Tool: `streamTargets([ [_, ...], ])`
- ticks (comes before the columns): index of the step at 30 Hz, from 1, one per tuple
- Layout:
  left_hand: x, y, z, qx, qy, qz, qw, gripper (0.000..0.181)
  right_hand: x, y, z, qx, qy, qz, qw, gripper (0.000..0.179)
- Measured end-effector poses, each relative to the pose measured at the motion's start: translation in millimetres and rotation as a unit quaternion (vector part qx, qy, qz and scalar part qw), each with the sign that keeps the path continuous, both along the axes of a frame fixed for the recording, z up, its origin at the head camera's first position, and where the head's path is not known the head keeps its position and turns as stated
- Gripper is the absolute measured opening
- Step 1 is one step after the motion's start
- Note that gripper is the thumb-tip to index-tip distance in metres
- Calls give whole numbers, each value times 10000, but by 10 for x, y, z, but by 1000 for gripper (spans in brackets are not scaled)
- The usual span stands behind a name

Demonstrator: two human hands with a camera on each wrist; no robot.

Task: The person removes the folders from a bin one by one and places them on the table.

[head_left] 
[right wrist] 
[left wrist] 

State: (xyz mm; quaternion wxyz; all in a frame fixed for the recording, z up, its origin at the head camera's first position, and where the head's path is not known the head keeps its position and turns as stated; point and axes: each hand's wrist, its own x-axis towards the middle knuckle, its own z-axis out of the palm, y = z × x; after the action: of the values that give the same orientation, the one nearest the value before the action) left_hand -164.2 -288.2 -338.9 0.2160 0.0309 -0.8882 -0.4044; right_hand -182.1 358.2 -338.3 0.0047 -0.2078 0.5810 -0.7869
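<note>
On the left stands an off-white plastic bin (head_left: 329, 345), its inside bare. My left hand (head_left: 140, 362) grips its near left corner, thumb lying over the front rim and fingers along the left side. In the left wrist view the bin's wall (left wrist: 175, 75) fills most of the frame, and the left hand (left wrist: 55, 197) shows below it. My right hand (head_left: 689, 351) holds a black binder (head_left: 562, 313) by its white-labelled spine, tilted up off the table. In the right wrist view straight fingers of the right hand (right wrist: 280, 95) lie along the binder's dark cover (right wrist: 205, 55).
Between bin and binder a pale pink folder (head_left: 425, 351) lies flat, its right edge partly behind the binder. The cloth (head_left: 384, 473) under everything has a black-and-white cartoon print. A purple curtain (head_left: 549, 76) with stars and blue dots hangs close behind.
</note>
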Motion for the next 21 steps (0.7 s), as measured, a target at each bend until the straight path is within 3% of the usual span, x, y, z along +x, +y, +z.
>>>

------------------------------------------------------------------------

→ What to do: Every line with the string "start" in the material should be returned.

→ Solution:
- Measured end-effector poses, each relative to the pose measured at the motion's start: translation in millimetres and rotation as a unit quaternion (vector part qx, qy, qz and scalar part qw), each with the sign that keeps the path continuous, both along the axes of a frame fixed for the recording, z up, its origin at the head camera's first position, and where the head's path is not known the head keeps its position and turns as stated
- Step 1 is one step after the motion's start

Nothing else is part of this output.